▶ _WHAT TO PRODUCE_
Which lines in the data below contain the word "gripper"? Copy each of them.

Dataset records
+--
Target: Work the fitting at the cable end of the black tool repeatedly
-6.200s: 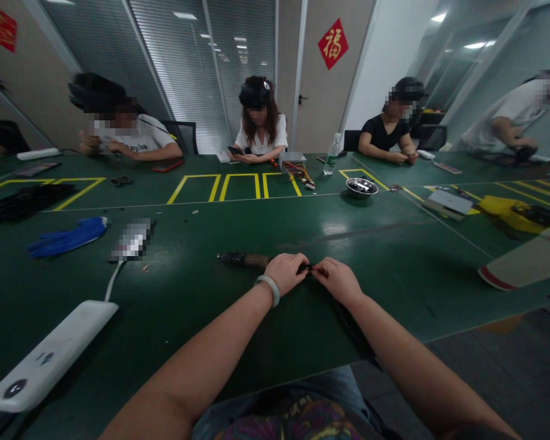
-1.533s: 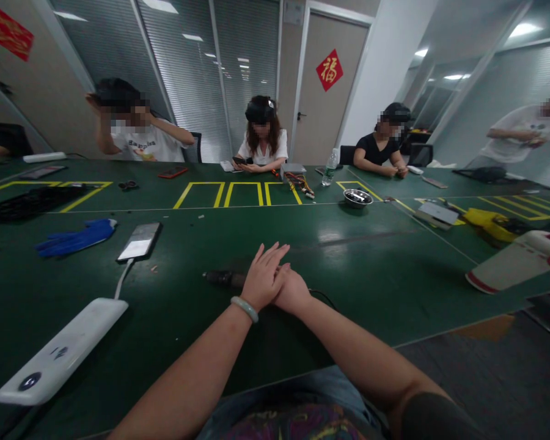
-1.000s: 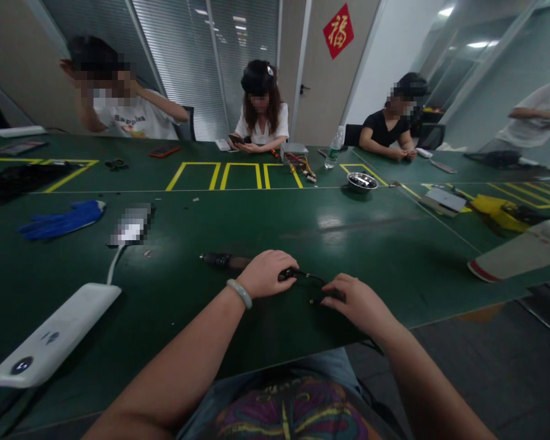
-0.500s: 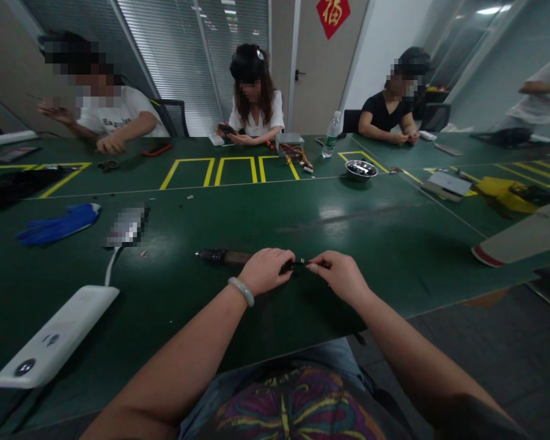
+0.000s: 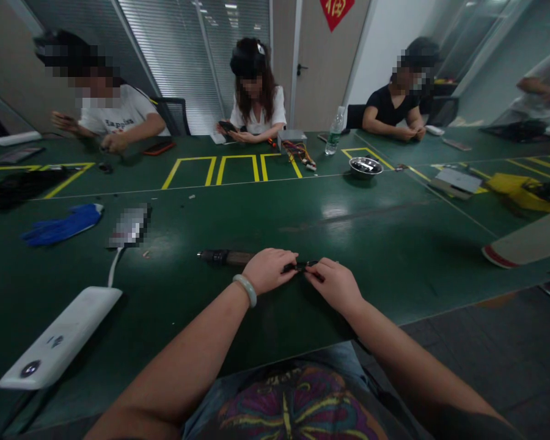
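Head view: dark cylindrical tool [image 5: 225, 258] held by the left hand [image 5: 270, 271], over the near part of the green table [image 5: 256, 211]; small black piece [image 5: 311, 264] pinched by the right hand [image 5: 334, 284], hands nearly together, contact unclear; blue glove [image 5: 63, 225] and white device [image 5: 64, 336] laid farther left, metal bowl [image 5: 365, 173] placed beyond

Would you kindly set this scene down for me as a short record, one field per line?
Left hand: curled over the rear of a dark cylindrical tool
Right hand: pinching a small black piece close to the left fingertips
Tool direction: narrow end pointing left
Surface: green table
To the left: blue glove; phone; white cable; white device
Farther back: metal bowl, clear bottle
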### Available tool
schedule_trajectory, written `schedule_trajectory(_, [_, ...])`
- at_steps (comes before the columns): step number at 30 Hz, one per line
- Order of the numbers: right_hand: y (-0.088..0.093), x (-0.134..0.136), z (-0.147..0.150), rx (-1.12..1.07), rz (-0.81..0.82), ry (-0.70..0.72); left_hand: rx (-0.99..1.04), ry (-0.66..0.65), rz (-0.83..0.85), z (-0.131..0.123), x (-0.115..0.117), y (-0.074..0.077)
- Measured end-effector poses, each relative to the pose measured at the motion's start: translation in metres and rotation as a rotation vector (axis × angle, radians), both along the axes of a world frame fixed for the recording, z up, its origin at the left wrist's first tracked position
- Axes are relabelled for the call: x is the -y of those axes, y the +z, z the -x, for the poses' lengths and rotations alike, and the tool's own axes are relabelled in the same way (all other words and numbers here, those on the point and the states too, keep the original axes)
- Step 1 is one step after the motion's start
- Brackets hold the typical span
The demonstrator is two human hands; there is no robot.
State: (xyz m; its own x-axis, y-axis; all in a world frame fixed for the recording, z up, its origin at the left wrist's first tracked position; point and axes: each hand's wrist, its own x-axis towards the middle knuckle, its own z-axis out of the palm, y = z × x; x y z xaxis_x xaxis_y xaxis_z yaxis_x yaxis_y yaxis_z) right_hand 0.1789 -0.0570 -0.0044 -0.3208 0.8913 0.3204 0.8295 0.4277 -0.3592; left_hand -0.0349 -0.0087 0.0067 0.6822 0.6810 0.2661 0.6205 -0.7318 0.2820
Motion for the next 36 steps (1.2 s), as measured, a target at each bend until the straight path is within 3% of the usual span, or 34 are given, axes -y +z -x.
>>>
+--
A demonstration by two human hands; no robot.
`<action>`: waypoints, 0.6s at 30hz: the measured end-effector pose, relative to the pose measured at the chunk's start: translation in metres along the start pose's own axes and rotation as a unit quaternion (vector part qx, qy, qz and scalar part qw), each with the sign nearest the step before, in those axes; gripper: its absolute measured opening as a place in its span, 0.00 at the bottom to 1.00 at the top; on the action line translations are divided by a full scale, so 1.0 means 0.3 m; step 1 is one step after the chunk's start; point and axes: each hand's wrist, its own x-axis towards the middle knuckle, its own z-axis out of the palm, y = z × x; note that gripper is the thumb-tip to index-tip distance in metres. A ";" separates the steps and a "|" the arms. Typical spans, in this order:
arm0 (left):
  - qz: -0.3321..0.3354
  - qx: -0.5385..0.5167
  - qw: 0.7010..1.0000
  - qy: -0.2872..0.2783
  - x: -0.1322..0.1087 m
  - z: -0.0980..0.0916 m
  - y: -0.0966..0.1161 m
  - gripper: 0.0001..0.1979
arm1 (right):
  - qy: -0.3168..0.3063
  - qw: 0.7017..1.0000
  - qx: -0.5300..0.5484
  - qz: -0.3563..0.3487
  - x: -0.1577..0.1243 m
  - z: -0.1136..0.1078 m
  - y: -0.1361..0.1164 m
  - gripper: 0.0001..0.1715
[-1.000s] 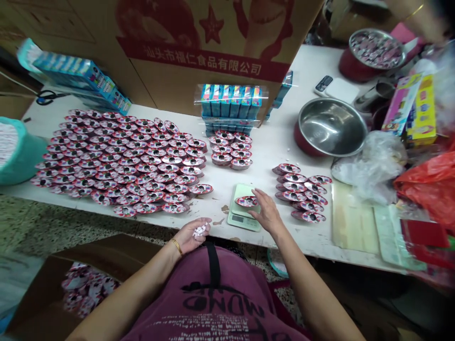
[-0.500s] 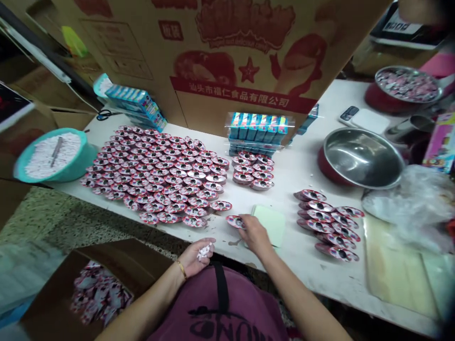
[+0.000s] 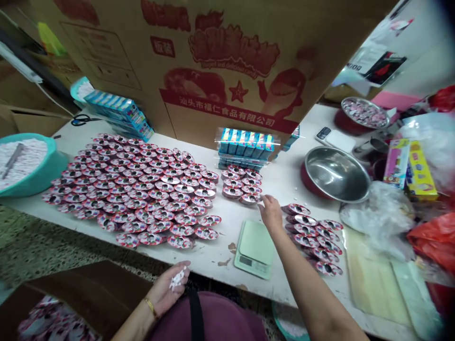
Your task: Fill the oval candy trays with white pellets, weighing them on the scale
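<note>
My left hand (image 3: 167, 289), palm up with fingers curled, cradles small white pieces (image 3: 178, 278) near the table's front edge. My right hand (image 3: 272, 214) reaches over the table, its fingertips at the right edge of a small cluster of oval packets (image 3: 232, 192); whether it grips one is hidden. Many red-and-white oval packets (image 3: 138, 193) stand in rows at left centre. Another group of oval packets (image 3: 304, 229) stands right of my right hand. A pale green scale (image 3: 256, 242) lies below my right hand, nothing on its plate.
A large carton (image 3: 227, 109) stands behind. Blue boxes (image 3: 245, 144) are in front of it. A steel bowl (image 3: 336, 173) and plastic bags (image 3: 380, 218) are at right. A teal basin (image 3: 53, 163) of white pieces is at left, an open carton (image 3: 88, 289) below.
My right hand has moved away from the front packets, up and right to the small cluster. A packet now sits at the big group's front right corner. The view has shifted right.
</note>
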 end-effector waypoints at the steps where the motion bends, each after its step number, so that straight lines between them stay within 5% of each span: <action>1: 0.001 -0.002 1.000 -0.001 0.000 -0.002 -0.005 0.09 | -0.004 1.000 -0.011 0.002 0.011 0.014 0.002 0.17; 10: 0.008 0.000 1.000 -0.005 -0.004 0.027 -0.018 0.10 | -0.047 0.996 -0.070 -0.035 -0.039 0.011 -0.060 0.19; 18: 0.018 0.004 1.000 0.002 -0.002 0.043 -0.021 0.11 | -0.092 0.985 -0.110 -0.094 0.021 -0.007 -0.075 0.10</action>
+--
▶ _EXERCISE RESPONSE_
`<action>`: waypoints, 0.6s at 30hz: the measured end-effector pose, relative to the pose measured at the chunk's start: translation in metres along the start pose's own axes and rotation as a unit quaternion (vector part qx, qy, qz and scalar part qw), each with the sign nearest the step before, in those axes; gripper: its absolute measured opening as a place in its span, 0.00 at the bottom to 1.00 at the top; on the action line translations are divided by a full scale, so 1.0 means 0.3 m; step 1 is one step after the chunk's start; point and axes: each hand's wrist, its own x-axis towards the middle knuckle, its own z-axis out of the palm, y = z × x; note that gripper is the thumb-tip to index-tip distance in metres. A ";" separates the steps and a "|" the arms. Typical spans, in this order:
  - gripper: 0.0001..0.1979
  - gripper: 0.0001..0.1715

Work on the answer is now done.